_Exercise details_
Restate the listing below word for word, omitting any images.
┌────────
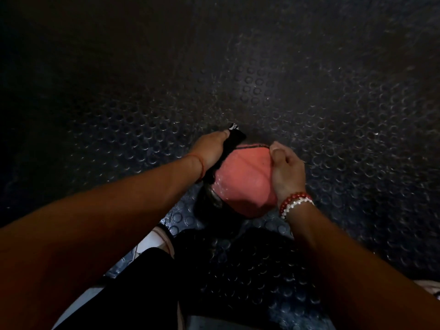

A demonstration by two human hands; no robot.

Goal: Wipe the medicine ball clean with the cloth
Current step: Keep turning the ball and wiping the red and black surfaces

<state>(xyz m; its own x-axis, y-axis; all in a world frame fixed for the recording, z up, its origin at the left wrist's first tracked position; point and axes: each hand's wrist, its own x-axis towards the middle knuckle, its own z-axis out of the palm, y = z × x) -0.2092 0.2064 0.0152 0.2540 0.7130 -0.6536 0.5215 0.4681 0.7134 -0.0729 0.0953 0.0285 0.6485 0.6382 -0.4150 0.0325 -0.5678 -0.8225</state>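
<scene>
A pink cloth (245, 179) with a dark stitched hem lies draped over the top of a dark medicine ball (214, 201), which sits on the floor just ahead of my feet. Only the ball's lower left side shows. My right hand (285, 170) pinches the cloth's far right edge between thumb and fingers. My left hand (212, 148) grips a black strap (234, 136) with a white tag that runs down the ball's left side. Whether the strap belongs to the ball I cannot tell.
Black studded rubber flooring (262, 86) spreads all around, dim toward the edges. My leg in black trousers (142, 282) and a pale shoe (152, 239) sit close below the ball. Another pale object (432, 288) peeks in at the right edge.
</scene>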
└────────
_Answer to the problem_
A demonstration by two human hands; no robot.

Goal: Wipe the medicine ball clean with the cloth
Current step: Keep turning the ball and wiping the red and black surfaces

<state>(xyz m; its own x-axis, y-axis; all in a world frame fixed for the recording, z up, its origin at the left wrist's first tracked position; point and axes: each hand's wrist, its own x-axis towards the middle knuckle, its own z-axis out of the palm, y = z × x) -0.2092 0.2064 0.0152 0.2540 0.7130 -0.6536 0.5215 0.4681 0.7134 -0.0729 0.0953 0.0285 0.6485 0.6382 -0.4150 0.0325 -0.5678 -0.8225</state>
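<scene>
A pink cloth (245, 179) with a dark stitched hem lies draped over the top of a dark medicine ball (214, 201), which sits on the floor just ahead of my feet. Only the ball's lower left side shows. My right hand (285, 170) pinches the cloth's far right edge between thumb and fingers. My left hand (212, 148) grips a black strap (234, 136) with a white tag that runs down the ball's left side. Whether the strap belongs to the ball I cannot tell.
Black studded rubber flooring (262, 86) spreads all around, dim toward the edges. My leg in black trousers (142, 282) and a pale shoe (152, 239) sit close below the ball. Another pale object (432, 288) peeks in at the right edge.
</scene>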

The exercise was worked through completely.